» DATASET RECORDS
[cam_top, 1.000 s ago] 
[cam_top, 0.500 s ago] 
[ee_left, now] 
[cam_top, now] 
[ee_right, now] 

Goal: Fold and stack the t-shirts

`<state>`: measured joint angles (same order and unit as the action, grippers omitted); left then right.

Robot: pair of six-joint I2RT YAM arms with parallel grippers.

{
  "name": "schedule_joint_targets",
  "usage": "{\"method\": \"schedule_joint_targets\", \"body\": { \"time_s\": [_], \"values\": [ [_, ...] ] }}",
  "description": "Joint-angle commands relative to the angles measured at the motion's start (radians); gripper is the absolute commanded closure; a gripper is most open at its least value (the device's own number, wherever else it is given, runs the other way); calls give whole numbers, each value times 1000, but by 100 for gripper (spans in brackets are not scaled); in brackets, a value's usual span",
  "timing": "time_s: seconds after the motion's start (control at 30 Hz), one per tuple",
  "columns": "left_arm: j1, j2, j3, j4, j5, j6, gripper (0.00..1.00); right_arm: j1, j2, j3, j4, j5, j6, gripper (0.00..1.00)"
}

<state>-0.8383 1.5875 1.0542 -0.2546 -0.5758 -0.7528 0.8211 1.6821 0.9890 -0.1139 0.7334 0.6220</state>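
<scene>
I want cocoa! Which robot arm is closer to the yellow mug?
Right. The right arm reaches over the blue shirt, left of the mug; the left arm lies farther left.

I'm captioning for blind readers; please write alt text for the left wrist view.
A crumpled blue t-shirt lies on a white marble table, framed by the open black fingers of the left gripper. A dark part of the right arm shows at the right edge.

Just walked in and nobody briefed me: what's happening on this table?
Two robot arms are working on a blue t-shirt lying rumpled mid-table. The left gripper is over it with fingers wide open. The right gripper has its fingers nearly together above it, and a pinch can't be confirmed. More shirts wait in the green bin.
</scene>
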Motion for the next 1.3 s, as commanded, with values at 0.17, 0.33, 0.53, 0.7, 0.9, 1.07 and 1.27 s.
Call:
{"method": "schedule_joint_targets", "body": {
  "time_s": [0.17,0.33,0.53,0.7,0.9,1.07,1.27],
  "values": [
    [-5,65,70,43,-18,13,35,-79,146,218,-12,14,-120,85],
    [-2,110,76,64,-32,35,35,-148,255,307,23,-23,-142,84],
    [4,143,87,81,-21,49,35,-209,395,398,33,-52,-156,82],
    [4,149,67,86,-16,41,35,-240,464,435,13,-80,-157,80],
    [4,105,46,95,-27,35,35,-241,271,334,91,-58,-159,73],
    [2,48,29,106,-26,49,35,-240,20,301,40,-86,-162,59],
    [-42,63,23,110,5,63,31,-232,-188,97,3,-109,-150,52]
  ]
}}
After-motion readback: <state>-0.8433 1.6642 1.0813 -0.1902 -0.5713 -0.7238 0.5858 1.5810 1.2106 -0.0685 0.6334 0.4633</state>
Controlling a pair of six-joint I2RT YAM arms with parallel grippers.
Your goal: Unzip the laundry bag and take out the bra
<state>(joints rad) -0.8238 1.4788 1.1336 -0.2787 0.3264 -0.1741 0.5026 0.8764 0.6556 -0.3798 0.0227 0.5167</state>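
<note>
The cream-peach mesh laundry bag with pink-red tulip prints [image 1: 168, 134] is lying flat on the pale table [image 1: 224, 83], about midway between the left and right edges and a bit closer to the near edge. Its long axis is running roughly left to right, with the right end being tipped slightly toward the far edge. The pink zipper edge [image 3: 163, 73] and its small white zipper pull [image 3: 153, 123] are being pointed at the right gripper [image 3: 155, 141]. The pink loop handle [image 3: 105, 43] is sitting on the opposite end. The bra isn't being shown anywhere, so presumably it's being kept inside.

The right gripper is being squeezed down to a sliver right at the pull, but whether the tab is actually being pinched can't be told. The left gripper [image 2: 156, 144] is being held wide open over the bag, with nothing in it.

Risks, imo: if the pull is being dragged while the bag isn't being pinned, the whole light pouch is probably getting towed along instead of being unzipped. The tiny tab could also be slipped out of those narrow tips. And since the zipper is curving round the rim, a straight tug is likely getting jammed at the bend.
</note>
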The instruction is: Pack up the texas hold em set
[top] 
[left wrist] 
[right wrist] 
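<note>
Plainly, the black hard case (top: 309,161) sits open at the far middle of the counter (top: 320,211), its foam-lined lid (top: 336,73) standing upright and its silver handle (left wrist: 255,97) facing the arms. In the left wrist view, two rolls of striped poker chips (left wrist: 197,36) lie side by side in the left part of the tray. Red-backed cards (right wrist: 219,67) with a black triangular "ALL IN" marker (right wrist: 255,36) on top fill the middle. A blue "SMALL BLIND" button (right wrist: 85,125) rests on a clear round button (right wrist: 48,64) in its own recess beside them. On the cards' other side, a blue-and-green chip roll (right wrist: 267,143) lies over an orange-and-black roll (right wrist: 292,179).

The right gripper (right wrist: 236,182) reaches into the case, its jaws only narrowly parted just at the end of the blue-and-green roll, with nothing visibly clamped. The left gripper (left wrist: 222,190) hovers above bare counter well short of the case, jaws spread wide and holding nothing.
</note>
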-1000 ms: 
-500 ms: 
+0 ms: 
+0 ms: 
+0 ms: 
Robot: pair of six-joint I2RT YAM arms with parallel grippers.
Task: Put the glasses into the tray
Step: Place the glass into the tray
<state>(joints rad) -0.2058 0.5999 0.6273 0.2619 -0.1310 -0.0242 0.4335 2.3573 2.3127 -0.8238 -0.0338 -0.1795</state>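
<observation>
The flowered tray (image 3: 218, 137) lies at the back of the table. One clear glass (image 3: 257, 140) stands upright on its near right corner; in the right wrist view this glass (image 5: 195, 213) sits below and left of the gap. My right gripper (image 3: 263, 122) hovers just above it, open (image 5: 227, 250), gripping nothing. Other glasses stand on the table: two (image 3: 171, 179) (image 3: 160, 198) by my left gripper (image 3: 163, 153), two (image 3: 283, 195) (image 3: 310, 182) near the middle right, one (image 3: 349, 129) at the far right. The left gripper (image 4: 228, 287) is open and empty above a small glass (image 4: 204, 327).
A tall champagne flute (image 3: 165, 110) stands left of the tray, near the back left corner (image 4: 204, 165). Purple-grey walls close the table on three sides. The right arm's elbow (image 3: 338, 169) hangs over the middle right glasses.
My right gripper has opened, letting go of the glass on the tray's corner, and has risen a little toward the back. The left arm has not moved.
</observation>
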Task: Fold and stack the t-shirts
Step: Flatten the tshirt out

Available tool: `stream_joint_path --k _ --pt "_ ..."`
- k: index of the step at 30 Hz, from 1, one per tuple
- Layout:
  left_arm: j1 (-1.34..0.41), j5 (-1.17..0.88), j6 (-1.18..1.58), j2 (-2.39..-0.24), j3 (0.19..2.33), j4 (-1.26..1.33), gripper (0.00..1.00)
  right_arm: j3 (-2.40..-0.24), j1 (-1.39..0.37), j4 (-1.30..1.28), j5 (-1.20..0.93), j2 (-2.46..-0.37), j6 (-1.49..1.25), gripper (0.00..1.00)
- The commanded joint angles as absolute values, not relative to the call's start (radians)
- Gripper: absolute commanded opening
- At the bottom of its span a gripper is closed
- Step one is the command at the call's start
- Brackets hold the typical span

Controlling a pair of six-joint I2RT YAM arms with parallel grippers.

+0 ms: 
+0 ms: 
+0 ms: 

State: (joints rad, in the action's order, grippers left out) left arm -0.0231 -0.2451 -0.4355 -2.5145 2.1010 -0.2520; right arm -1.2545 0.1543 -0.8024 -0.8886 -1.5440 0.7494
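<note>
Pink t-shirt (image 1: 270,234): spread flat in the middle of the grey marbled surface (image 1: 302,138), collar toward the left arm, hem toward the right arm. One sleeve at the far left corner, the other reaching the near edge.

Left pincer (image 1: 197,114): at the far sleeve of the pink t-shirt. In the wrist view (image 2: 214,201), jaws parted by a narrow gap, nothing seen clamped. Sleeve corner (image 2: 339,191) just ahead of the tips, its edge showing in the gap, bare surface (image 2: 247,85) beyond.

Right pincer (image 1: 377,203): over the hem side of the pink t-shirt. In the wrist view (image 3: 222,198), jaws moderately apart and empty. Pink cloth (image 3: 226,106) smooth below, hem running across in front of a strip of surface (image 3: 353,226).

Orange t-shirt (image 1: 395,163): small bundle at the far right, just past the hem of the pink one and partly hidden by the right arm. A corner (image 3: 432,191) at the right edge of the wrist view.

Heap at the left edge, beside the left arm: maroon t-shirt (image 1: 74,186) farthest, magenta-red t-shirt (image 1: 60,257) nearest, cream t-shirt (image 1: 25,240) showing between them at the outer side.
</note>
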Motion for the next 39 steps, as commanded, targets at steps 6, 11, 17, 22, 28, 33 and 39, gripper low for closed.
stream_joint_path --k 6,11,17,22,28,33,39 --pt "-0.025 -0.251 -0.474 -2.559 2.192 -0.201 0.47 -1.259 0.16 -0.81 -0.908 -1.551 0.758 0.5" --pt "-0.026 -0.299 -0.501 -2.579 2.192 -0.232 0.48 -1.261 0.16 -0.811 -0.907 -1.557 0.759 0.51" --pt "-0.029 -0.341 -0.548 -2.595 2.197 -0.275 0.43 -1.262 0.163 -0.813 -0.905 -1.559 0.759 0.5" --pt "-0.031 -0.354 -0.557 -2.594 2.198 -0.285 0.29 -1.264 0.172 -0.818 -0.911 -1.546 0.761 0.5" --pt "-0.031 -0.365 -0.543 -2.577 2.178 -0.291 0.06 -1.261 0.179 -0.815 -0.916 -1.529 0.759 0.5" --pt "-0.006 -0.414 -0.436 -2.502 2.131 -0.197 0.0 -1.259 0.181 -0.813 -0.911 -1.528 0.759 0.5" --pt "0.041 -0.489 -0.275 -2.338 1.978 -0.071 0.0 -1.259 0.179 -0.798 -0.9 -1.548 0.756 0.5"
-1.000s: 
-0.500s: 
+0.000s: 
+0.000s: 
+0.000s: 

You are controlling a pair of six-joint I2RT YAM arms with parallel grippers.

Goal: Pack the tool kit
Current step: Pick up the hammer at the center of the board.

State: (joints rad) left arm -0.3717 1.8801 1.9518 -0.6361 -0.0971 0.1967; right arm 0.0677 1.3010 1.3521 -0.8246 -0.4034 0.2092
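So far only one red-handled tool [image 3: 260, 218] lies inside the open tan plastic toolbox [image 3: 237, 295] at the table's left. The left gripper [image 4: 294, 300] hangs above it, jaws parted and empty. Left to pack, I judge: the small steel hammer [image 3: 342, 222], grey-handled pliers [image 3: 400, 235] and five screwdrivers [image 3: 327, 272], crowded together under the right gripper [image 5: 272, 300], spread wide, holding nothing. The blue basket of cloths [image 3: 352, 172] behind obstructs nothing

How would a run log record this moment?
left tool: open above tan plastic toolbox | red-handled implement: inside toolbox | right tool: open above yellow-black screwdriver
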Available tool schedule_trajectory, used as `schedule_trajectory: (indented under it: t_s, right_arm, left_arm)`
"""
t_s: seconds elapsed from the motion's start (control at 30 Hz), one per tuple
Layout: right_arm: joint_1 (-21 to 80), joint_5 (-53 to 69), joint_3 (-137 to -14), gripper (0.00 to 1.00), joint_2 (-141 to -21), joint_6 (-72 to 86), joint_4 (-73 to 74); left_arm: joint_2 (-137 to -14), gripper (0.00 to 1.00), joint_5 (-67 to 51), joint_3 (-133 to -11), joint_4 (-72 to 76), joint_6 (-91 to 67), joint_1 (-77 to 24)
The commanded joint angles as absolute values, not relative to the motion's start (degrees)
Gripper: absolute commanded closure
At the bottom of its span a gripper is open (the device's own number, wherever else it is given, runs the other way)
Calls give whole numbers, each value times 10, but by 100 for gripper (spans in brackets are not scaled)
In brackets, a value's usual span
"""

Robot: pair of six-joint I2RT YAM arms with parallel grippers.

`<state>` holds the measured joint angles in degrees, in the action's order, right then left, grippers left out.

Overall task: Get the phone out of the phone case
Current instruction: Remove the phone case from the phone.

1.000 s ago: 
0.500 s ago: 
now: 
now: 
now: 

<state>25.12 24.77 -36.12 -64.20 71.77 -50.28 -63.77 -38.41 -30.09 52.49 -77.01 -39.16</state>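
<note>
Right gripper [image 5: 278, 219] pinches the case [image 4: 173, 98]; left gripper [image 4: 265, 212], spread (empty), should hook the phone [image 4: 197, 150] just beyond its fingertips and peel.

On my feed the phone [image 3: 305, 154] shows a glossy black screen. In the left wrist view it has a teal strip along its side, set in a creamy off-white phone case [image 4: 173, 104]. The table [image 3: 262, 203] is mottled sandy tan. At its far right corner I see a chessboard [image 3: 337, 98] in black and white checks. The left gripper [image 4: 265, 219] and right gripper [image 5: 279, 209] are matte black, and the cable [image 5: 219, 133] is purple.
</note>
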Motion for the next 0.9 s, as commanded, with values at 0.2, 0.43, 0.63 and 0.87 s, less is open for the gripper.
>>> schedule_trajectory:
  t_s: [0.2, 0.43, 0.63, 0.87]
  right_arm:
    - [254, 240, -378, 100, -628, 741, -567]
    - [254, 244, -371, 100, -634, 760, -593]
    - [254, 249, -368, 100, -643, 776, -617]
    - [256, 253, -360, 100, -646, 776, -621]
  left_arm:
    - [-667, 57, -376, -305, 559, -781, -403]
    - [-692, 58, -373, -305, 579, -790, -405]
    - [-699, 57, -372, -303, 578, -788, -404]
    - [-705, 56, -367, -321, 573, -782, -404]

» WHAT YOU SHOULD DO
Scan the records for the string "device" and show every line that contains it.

» EXPECTED ANSWER
  "description": "Joint-angle commands relative to the angles measured at the motion's start (radians); gripper is the absolute commanded closure; a gripper is most open at its least value (the device's own number, wherever else it is given, runs the other way); calls give whole numbers, each value times 1000, but by 100 for gripper (spans in brackets are not scaled); in brackets, a value's usual span",
At the bottom of its span a gripper is open (the device's own number, wherever else it is given, runs the other way)

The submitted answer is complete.